Marx employed two concepts of change: one gradualistic, evolutionary, and continuous; the
second, more discontinuous, abrupt, catastrophic. The first is largely Scientific
Marxism's conception of historical change and is coincident with Darwinianism; the second
is more nearly how Critical Marxism focuses on historical change and is grounded in Hegel.
The concepts of change held by both Scientific and Critical Marxism differ primarily in
that the first (Darwinian) view is object- centered, addressing the changes in a series of
natural forms, while the second partly involves the activity of the knowing subject and
the corpus of his knowledge.
Hegel's notion of contradiction, involving an Aufhebung in which the later form
incorporates parts of the earlier form which is synthesized in a new, more encompassing
whole, embodies a specific concept of progress. This concept of progress is that all that
is true, or still of value, in the past is carried forward and preserved in the new
object, so that all that one needs is the most recent or modern form, since it embodies
and transcends the truth of the past.
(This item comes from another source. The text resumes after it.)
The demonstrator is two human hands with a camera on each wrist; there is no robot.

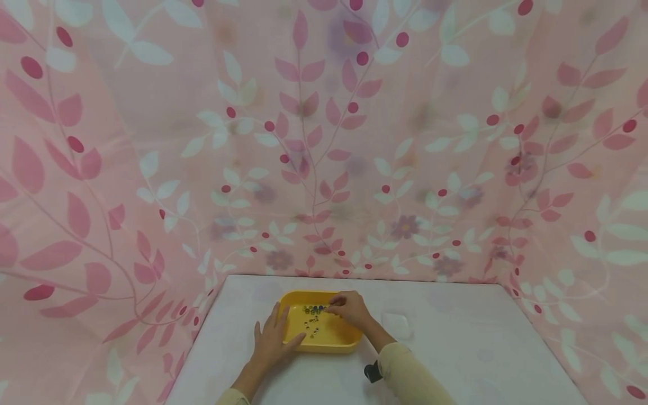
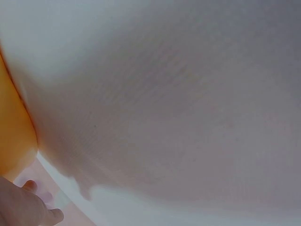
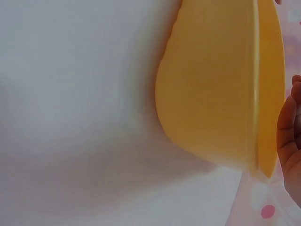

In the Hegelian notion of aufgehoben, having the new
object thus allows us to drop the old one, to cease honoring it, indeed, to forget it; a
rupture with the past is inserted.
Critical and Scientific Marxists differ, also, in what they relate Marxism to in the
surrounding culture. Those defining Marxism as science naturally link it to science and
technology more broadly and to the institutions on which these depend. They are more
disposed to assume that science and technology--"forces of production"--are
central in defining the essential character of the modern world, are linked with efforts
at "modernization," and define that as nucleated with science. Critical
Marxists, however, connect Marxism to a very different layer of culture, a more humanistic
culture that preceded modern science and technology and which feels itself to be older and
more fundamental than science and technology. Critical Marxism is linked to a humanistic
culture--not without its own forms of arrogance--that may in fact feel itself to have been
improperly displaced by parvenu, shallow science.
A basic difference between Scientific and Critical Marxism is to be found, then, in their
relationship to what Robert Redfield once called the "great tradition," which he
contrasted with the "little tradition," of folk and peasant culture. Both
Critical and Scientific Marxism are bearers of the great tradition of European culture.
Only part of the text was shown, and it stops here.